Kişi elinde olmadan soruyor: Türkiye ağır hasta mıdır? Vicdanını tümden yitirmemiş her erk sahibi kişi, her kurumun yönetici kadrosu bir an durup düşünmelidir: Primum nil nocere! Önce zarar verme! Hiç olmazsa bundan böyle zarar verme!
1993 Sivas katliamında canı alınan kültür insanlarımızdan biri de şair Dr. Behçet Aysan’dı. Bilinen şey, hekimlik yemin gerektiren bir meslektir. Dünyanın her yanında hekimler mesleğe başlarken yemin ederler ve kendilerinden ölünceye dek o yemine sadık kalmaları beklenir. Vicdan sahibi hekim, büyük kriz anlarında dahi yeminini unutamaz. Behçet ve -artık aramızda olmayan- eşi Adviye dostlarımdı, bana kardeş gibi yakındılar. Behçet güçlü kuvvetli bir adamdı. İsteseydi, sağa sola birkaç omuz atıp kendini cehennem kulesine dönüşmüş o otelden dışarı atabilir, belki de canını kurtarabilirdi. Böyle yapsaydı onu suçlayabilir miydik? Hayır, hepimiz insanız ve can korkusu taşıyoruz. Ama o birçoğumuzdan daha insandı. Yangından sağ kurtulanların anlattıklarına göre, Behçet son ana kadar, dumandan boğulanlara yardım etmişti ta ki kendisi bilincini yitirene dek.

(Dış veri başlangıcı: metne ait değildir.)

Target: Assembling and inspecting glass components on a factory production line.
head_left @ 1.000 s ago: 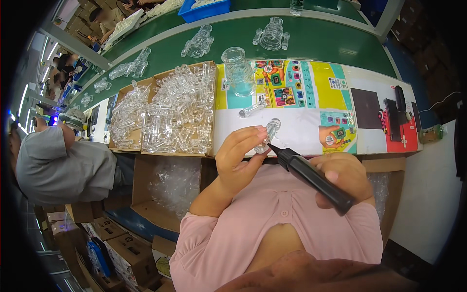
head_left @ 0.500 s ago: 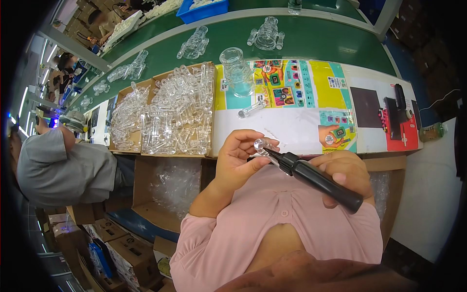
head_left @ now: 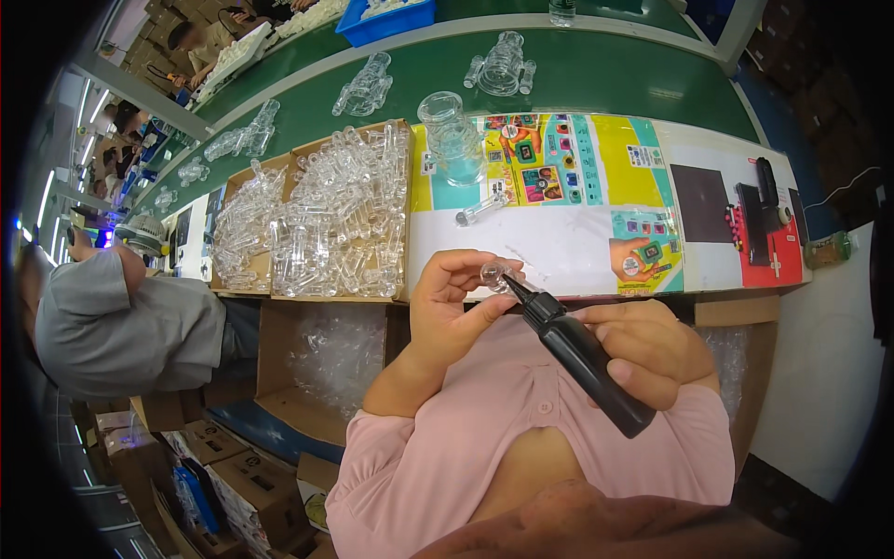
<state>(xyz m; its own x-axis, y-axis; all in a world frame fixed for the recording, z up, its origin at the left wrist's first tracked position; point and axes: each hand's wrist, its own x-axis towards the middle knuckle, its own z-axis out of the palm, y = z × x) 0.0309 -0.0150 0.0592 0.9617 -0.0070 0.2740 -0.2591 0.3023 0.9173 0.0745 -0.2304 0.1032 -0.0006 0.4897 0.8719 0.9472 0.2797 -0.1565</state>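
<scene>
Between the fingers and thumb of my left hand [head_left: 454,300] is a small clear plastic piece [head_left: 494,276] with a round end. My right hand [head_left: 643,347] is wrapped round a black squeeze bottle [head_left: 589,361] with a narrow pointed nozzle. The nozzle tip touches or nearly touches the round end of the clear piece; I cannot tell which. Just beyond my hands, a small clear tube [head_left: 481,210] lies on the work surface. Behind it stands a larger clear ribbed vessel [head_left: 453,140].
Left of my hands are cardboard trays [head_left: 408,210] heaped with clear tubes. Clear assembled pieces [head_left: 501,65] stand on the green bench [head_left: 605,74], near a blue bin [head_left: 386,26]. A phone [head_left: 751,224] lies at right. A person in grey [head_left: 130,321] sits at left.
The black bottle has swung steeper, its base lower and further left, with my right hand turning along. The clear piece has shifted slightly left and up in my left hand.
</scene>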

Silivri’de tutuklu bulunan bir başka doktorun, eski İnönü Üniversitesi Rektörü Prof. Dr. Fatih Hilmioğlu’nun mahkemede yaptığı savunmayı okurken (Cumhuriyet Bilim Teknoloji eki, 20/1/2012) gözyaşlarımı tutamadım ve son nefesine dek yeminini unutmayan Dr. Behçet Aysan’ı hatırladım. Prof. Hilmioğlu, kendisi de ciddi biçimde hasta olmasına ve ağır suçlarla itham edilmesine karşın, kendini savunarak başlamıyordu söze; ne de hastalığından söz ediyordu.
‘Önce zarar verme!’
Tıbbın birincil ilkesidir: Primum nil nocere: Önce zarar verme! Dr. Hilmioğlu o anda bile yeminine sadık kalıyor ve tutuklular arasındaki ağır hastaların durumunu bir bir yargıç heyetine arz ediyordu. Hekim, hastaların daha fazla zarara uğramaması için uğraşıyordu, elinden gelen sadece buydu. Prof. Hilmioğlu tarihe not düşüyordu. Emrinde top, tüfek, müfreze, tank, helikopter vs. bulunmayan üniversite hocalarının nasıl darbe yapabileceği ya da darbecilerle ne menem bir işbirliği içinde bulunabileceği çözülmesi zor bir muamma gibi toplumun karşısında durmakta. Hadi bu bilmeceyi bir kenara bırakalım. Malatya’ya hasbel kader yolu düşmüş herkes tarikatlara teslim olmuş, kentte rektör Hilmioğlu’nun tarikatlara karşı ödünsüz bir mücadele yürütmesine karşın sayılıp sevildiğine tanık olmuştur. Niçin? Çünkü o bir doktordur ve kentlilerin çoğunu tedavi etmiş, sağlığına kavuşturmuştur. Bir an için Prof. Hilmioğlu’nun suçlu olabileceği ihtimalini unutalım. Hilmioğlu’nun başına bir çorap örülmüşse eğer, çorabı örenler kendi açılarından hedefi 12’den vurmuşlardır. Çünkü kim, bir insanın görüşlerini o insana hayatını geri veren hekim kadar etkileyebilir?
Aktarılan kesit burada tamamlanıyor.